At this point, it's got to be assumed Michael Bay is making Transformers movies largely as a cry for help. There's not a lick of logic in any of them, nor particularly much interest in most of the human characters or the various robots either. What this film offers instead is, pretty much, pure undiluted insanity. Anthony Hopkins spends most of the middle third providing a shedload of ridiculously convoluted exposition that tries to connect giant robots, Arthurian legend, a secret with ties to everythign from the American Civil War to World War 2, references to the earlier films in the franchise and a sudden outburst of robot horns from the earth.
If that sounds compeltely ridiculous - congratulation, yes it is. There's also a shooting style that has scenes changing aspect ratio constantly between cinemascope and widescreen, distinguished character actresses contributing scenes where their prime objective is to get a young woman laid, wasting the voice talents of John Goodman and Steve Buscemi, random scenes throwing in John Tuturro and Josh Duhamel playing their roles from previous roles in the franchise with no real impact on the action of the film and a lot of random yelling at things while other things explode.

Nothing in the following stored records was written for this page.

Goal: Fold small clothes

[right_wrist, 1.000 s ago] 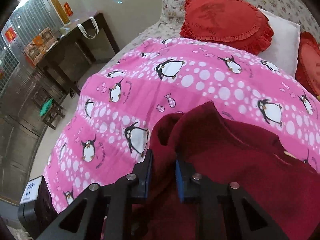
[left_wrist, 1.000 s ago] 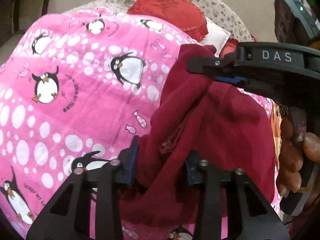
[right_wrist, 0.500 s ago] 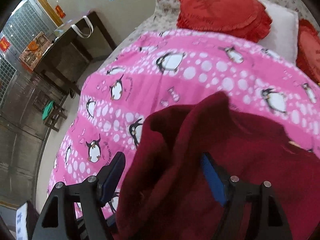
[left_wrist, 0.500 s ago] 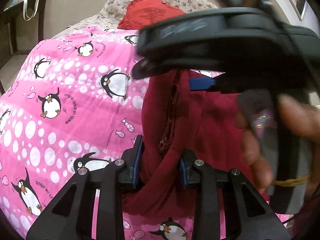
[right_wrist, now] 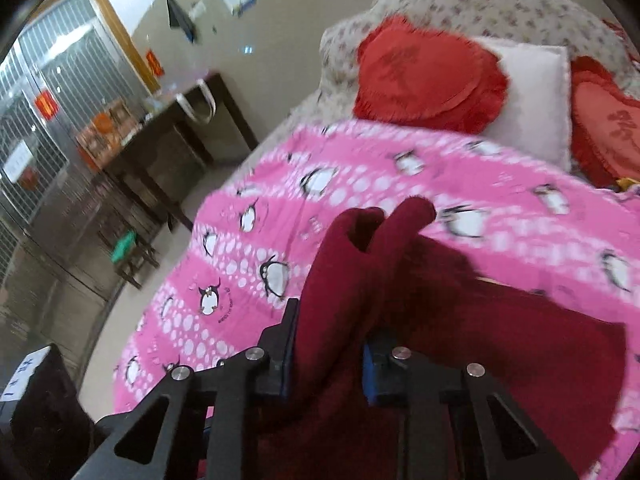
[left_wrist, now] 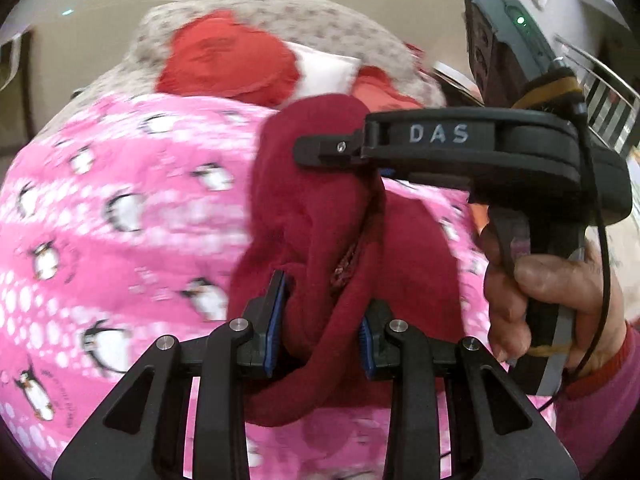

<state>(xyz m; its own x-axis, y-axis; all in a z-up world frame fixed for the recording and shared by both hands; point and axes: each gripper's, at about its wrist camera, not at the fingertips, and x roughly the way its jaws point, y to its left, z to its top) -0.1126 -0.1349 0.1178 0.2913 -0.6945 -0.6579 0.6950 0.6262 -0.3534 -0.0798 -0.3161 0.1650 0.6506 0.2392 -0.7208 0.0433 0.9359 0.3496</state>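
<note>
Above the pink penguin bedspread (right_wrist: 360,184), both grippers lift the maroon garment (left_wrist: 320,216): left gripper (left_wrist: 322,328) pinches a bunched edge at 6 o'clock; right gripper (right_wrist: 328,354) clamps another, apparently to spread it for folding.

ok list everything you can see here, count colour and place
garment: 1, dark red, bunched on the blanket, held by both tools
blanket: 1, pink with penguins, over the bed
heart cushions: 2, red, head of the bed
pillow: 1, white, between the cushions
bedcover: 1, floral beige, behind the cushions
table: 1, dark wood, left of the bed
bag: 1, white handles, on the table
stool: 1, green top, on the floor by the table
left tool: 1, black, blue pads, gripping the garment
right tool: 1, black, blue pads, gripping the garment
right hand: 1, on the right tool's handle
</note>
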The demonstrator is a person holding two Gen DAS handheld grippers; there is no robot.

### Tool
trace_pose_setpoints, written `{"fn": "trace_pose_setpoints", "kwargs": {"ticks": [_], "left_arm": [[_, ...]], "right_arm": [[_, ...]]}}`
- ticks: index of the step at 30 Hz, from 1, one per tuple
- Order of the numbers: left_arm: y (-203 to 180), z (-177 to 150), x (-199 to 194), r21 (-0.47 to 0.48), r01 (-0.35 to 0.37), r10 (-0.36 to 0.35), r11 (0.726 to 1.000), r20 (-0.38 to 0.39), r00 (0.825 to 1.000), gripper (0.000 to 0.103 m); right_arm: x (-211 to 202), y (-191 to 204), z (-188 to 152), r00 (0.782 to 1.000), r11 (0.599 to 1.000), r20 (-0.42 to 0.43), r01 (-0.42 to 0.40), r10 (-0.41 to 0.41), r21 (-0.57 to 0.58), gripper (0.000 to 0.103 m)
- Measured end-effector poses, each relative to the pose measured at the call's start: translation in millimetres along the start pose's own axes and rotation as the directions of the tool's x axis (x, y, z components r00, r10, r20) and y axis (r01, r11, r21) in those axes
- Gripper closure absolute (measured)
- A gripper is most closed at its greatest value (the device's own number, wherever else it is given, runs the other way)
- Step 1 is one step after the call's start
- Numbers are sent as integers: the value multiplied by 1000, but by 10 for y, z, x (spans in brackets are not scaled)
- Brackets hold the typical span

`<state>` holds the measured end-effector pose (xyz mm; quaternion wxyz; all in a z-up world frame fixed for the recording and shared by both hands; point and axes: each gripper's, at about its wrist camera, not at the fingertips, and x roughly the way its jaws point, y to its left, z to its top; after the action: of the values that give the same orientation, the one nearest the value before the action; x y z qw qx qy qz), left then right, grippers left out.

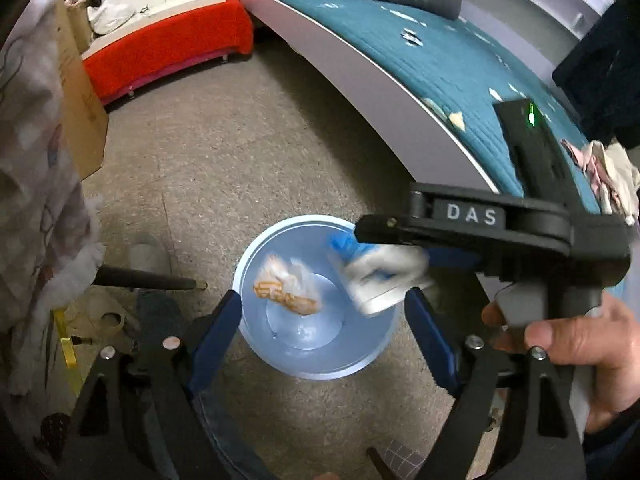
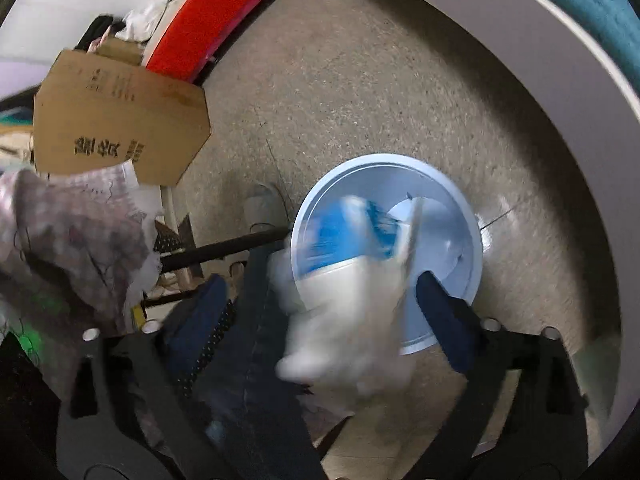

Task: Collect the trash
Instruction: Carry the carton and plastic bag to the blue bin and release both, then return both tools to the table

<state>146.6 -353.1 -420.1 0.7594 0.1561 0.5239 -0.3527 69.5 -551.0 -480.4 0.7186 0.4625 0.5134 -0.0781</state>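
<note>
Right gripper (image 1: 384, 236), lettered "DAS", over the pale blue bin (image 1: 256, 256) on the floor (image 1: 240, 128); its fingers stand spread. A blurred white-and-blue packet (image 1: 380, 276) is at the bin's mouth, just beside those fingers. An orange-printed wrapper (image 1: 286, 290) lies inside. Left gripper (image 1: 322, 320) is spread, holding nothing. The cardboard box (image 2: 116, 116) carries illegible print.

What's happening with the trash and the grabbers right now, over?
Left gripper open, empty, above the blue bin. Right gripper open; blue-and-white wrapper blurred, apparently dropping binward. Orange wrapper already inside. Nothing blocking.
</note>
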Motion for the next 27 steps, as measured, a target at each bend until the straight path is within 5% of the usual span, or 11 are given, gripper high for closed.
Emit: {"fn": "trace_pose_setpoints", "kwargs": {"ticks": [9, 17, 23, 27], "left_arm": [[-117, -75, -365, 10, -114, 113, 993, 103, 988, 7], [-448, -61, -1017, 28, -82, 74, 996, 224, 972, 6], [-796, -111, -1641, 108, -109, 63, 988, 362, 930, 6], [-902, -159, -2177, 120, -116, 48, 986, 458, 887, 6]], "right_arm": [[-461, 21, -32, 990, 1000, 139, 24, -24, -1, 6], [-1232, 277, -185, 948, 998, 317, 24, -7, -50, 6], [-1879, 688, -372, 903, 991, 427, 10, 47, -132, 6], [-2244, 1019, -560, 872, 981, 484, 18, 79, -193, 6]]}}
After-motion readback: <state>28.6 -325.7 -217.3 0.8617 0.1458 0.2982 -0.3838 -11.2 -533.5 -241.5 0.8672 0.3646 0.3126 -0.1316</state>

Look, this is does have the occasional entertaining spot when it calms down for five minutes and remembers to be the same film for a little while (Hopkins exposition spurt is probably the highlight, followed by his mildly psychotic robot butler, voiced by Downton Abbey's butler, Jim Carter). But largely this is loud, yelling nonsensical empty calories. It's never exactly dull, but that's largely because it's too loud to be dull, and because Bay's attempt to have a sense of humour is so weirdly at odds with anything actually funny.